$14.5M Grant to CHOP Dream Team Ushers in Brain Cancer Awareness Month

664

By Kristen Gillette
It’s been four years since the Oceanport-based Kortney Rose Foundation (KRF) successfully lobbied state legislators to designate May as Brain Tumor Awareness Month in New Jersey.
Following Senator Edward M. Kennedy’s death from brain cancer, a similar bill was passed on the national level the following year. Since then, both the severity and prevalence of pediatric brain cancer have continued to increase, and it is now the leading cancer killer among children 20 and under.
With Brain Cancer Awareness Month upon us, it is an opportune time to share the encouraging news that Stand Up to Cancer, the St. Baldrick’s Foundation and the American Association for Cancer Research awarded a $14.5 million grant to the first-ever pediatric “Dream Team.” This collaborative team will focus solely on creating new treatments for the four most deadly pediatric cancers, of which malignant brain tumors top the list. John M. Maris, M.D. of The Children’s Hospital of Philadelphia (CHOP), will lead the dream team, which comprises seven institutions: CHOP, the National Cancer Institute, the Baylor College of Medicine, Seattle Children’s Hospital, the University of British Columbia, the Hospital for Sick Children in Toronto and the University of Wisconsin.
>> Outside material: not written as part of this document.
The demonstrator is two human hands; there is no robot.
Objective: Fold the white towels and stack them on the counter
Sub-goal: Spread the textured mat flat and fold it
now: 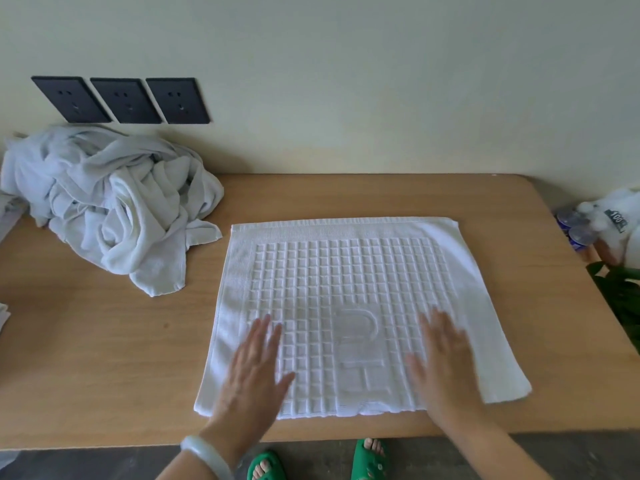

CHOP also will serve as the central hub for data analysis and new therapy development across the Dream Team consortium.
CHOP, ranked best children’s hospital in the nation by both U.S. News & World Report and Parents magazines, is the primary beneficiary of KRF’s fundraising efforts. To date, our foundation has donated $628,000 to the institution, which also spearheaded and runs the largest repository of brain tumor samples, the Childhood Brain Tumor Tissue Consortium.
Our foundation’s community-based fundraising efforts has enabled this consortium to collect more than 400 brain tumor samples, the data from which have implications for surgical treatment, radiation or chemotherapy treatment, and response for these affected children.
This is a remarkable development when you consider that brain tumors often grow in inoperable locations like the brain stem, an area that cannot be biopsied, and therefore doctors cannot design chemotherapies.
Although we still have great strides to make in terms of awareness on the national level, we’ve been fortunate to see growing support from both businesses and individuals throughout Monmouth County. With research funding from the National Institutes of Health becoming increasingly limited and competitive, private philanthropy plays a vital role for critical research.
Particularly supportive of our efforts have been Turning Point Restaurants and Monmouth Park Racetrack.
The Turning Point Restaurants have partnered with the foundation and annually hold the Great Food for a Great Cause Fundraiser at all eight locations to raise funds for research and help bring our cause to a larger audience. Monmouth Park hosts our annual signature event, Kortney’s Challenge 2 mile FUN Run/Walk, and the subsequent Day at the Races Picnic event, which is scheduled this year for Aug. 11. We are very grateful to all of our sponsors. They afford us more generous donations to research due to their support.
We thank all of our donors for channeling the spirit and energy of my daughter, Kortney Rose, who we lost to a childhood brain cancer in 2006, just five months after she celebrated her 9th birthday.
With 11.5 children per day diagnosed with a brain tumor and a five-year survival rate of less than 20 percent, we remain committed and look to our community for continued support to raise funds for research and education related to the treatment and cure of pediatric brain tumors.
 
Kristen Gillette is the founder of The Kortney Rose Foundation, a 501(c)(3) charitable organization.